Un simulacro. Lo que inicialmente se clasificó como un puñetazo simple e insignificante era en realidad un ejercicio de arco. Esta es la conclusión de este nuevo análisis exhaustivo de la pieza, donde han podido observar marcas inconfundibles de su uso mecánico como ranuras de rotación, una curvatura específica para la tensión y restos microscópicos de cuerda de cuero.
Cómo funcionó. Lo que hoy es un taladro que funciona conectado a la electricidad, en la antigüedad, el taladro de arco funcionaba enrollando la cuerda de un arco alrededor de un eje que sujetaba la broca. De esta forma, al mover el arco hacia adelante y hacia atrás, la broca giraba a gran velocidad.
Su importancia. Como señala el investigador, los egipcios tenían la capacidad de dominar esta tecnología de rotación más de dos milenios antes de los primeros conjuntos de taladros que la humanidad conoce hoy. Esto nos muestra una vez más lo avanzado que podría estar en su contexto en el arte de la construcción.
Aleación inusual. La gran pregunta aquí es cómo una herramienta tan antigua podría perforar materiales duros sin deformarse. Y la respuesta está en la química. En este caso, los investigadores ellos usaron espectrometría de fluorescencia de rayos X portátil y vio que el taladro no estaba hecho solo de cobre, sino que era una aleación de arsénico, níquel, plomo y plata.
Una combinación que no es casual, ya que la presencia de arsénico le dio al cobre una dureza mucho mayor, transformando el metal en una herramienta de alto rendimiento capaz de resistir la fricción continua.
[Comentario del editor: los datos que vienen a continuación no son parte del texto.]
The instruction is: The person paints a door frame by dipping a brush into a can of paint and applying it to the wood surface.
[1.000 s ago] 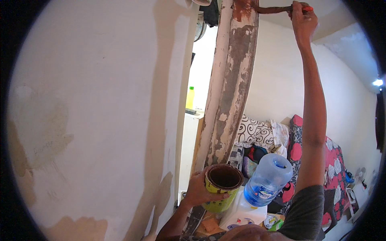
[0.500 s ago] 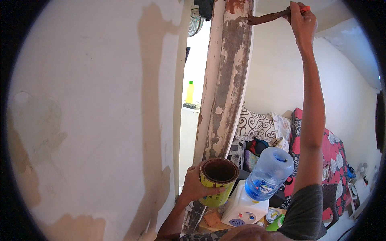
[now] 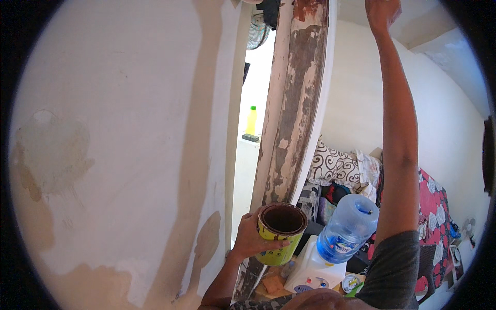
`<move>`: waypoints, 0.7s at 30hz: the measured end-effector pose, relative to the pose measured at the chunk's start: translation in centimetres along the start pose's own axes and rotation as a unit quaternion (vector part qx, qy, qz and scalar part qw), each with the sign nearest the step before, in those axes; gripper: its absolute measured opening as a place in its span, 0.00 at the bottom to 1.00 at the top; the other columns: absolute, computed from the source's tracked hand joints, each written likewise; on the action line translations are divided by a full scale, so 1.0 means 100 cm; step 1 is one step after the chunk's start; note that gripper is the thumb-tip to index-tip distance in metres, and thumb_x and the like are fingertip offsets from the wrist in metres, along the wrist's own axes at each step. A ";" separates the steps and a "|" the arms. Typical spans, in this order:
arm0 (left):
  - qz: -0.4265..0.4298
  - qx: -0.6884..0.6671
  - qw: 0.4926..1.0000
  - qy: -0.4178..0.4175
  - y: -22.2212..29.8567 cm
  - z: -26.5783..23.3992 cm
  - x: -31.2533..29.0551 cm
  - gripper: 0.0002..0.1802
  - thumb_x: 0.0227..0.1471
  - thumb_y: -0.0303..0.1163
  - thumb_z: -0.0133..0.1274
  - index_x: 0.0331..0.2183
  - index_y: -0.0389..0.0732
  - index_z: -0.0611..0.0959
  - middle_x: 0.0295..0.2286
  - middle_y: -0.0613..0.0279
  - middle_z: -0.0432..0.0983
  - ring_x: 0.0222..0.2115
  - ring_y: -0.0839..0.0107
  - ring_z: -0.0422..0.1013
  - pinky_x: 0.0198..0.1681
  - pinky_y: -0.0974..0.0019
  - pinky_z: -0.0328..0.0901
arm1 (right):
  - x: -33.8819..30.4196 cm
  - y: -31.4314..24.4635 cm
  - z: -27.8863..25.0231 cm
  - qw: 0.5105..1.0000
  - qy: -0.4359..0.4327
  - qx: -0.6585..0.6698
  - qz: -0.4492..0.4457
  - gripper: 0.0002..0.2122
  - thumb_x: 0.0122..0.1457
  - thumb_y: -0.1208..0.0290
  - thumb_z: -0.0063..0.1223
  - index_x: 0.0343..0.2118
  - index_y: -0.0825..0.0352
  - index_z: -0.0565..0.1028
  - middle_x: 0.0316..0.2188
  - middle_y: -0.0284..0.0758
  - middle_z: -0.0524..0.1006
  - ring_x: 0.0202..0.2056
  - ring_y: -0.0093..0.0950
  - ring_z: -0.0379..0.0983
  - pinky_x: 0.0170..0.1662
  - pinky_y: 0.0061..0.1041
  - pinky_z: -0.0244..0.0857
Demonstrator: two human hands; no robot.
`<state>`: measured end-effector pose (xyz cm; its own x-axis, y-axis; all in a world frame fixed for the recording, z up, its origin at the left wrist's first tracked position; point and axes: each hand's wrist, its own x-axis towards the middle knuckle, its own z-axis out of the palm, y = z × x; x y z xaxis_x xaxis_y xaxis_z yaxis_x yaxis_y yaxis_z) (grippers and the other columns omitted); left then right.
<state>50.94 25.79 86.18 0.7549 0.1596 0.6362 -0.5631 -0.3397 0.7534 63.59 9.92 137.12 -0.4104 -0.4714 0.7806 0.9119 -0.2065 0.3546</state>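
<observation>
My left hand (image 3: pixel 249 242) is wrapped round a yellow-green paint can (image 3: pixel 279 253), thumb across its front. The can has no lid, and dark brown paint coats its rim and inside. Far above, at the upper edge, my right hand (image 3: pixel 383 14) is closed and partly cut off by the picture. The paintbrush it held a moment ago lies out of view now. Between the hands rises a door frame post (image 3: pixel 297 98) with patchy, peeling paint, bare grey wood and a reddish-brown painted patch near the top.
A water dispenser (image 3: pixel 309 271) with a blue bottle (image 3: pixel 347 227) stands close right of the can. Behind it are patterned cushions (image 3: pixel 333 164) and a red floral cover (image 3: pixel 434 222). A white wall (image 3: pixel 119 155) fills the left. Through the gap, a yellow bottle (image 3: pixel 251 121) stands on a white surface.
My right hand has moved up, taking the paintbrush out of the picture. The view has shifted slightly, while my left hand keeps the can in nearly the same place.
</observation>
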 end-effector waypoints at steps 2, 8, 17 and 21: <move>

El comercio. Más allá del valor mecánico, para los historiadores esta mezcla de metales también es realmente importante porque apunta a fuertes conexiones comerciales con el Mediterráneo oriental, revelando que el Egipto predinástico no sólo estaba innovando tecnológicamente, sino que estaba conectado a una red global de intercambio de materiales exóticos mucho antes de la unificación de los faraones.
La historia tecnológica. Hasta ahora, la narrativa oficial sitúa la perfección de estas herramientas metálicas giratorias mucho más tarde en la línea temporal egipcia. Pero ahora, este pequeño objeto olvidado nos obliga a recalibrar nuestra comprensión del ingenio humano.